Louise Williams, Jakarta – Indonesia's largest Muslim organisation has decreed that street protests and labour strikes are permitted under Islam, a religious ruling which could directly challenge some of the Soeharto Government's laws on labour organisation and political opposition.
Leaders of the 30 million strong Nahdlatul Ulama (NU) Muslim organisation issued their ruling at their national convention, saying that protests and strikes could be used in "persuading society to do good, and discouraging bad".
The Islamic leaders also said economic monopolies were only acceptable if they were controlled by the government for "people-oriented" activities, not by private business for profit. A number of controversial private monopolies are controlled by members of President Soeharto's family, including the lucrative clove monopoly of the President's son, Hutomo "Tommy" Mandala Putra.
The convention decreed that protests should only be used if people fail to reach agreements with the government or their employers and should not turn violent. The Soeharto Government limits labour protests to within the grounds of the work place and imposes strict controls on anti-government protests.
The economic crisis is likely to force tens of thousands of lay-offs in the next few months. Last week about 40,000 workers were on strike in the NU stronghold of East Java over reduced working hours.
The NU ruling comes at a time of increasing criticism of the ruling elite from Indonesia's second largest Islamic organisation, Muhammadiyah, with about 28 million members.

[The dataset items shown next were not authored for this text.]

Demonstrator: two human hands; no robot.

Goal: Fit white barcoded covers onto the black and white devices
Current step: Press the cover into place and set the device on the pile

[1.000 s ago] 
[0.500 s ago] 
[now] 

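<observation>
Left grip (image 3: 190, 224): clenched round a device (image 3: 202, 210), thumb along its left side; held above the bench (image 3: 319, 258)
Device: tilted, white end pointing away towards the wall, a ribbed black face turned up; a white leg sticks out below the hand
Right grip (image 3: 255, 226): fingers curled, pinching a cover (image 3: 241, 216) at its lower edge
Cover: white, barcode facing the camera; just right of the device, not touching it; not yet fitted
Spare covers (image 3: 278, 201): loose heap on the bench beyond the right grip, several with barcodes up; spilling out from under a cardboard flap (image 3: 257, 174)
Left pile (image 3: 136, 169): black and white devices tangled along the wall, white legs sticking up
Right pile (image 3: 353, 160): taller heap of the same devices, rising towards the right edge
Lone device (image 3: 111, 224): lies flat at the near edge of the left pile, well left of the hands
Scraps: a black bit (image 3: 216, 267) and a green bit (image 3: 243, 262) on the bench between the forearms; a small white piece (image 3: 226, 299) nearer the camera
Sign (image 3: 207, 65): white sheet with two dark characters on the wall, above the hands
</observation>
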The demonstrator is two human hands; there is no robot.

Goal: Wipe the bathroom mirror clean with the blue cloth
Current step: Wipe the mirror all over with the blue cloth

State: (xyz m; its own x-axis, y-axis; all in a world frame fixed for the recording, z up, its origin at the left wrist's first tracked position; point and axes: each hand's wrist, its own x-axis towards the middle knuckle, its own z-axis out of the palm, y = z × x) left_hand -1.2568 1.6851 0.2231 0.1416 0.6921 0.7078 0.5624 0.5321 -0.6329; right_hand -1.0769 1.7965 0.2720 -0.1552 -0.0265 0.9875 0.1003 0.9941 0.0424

The Muhammadiyah leader, Mr Amien Rais, is a vocal critic of government nepotism and corruption and has said Mr Soeharto should step down.
The issue of corruption and justice is likely to come into ever sharper focus as the economic downturn pushes millions of ordinary Indonesians out of work, while the elite continue to enjoy a lifestyle of luxury.
Adding to the tension is the fact that business in Indonesia is dominated by the non-Muslim ethnic Chinese minority, with most of the working class being Muslims.
On Wednesday, a state-owned workers' insurance company, Jamsostek, admitted paying 3.1 billion rupiah ($A1.4 million) to MPs who debated labour legislation earlier this year. Jamsostek said the funds were drawn from an allocation for "the protection of workers".
Labour activists said it was ironic that payments were allegedly paid to push through legislation which has been widely criticised by workers. Earlier this week, the Government told public servants they could not expect a pay rise, despite spiralling inflation, saying they were fortunate to have work and "should suffer with the rest of the people".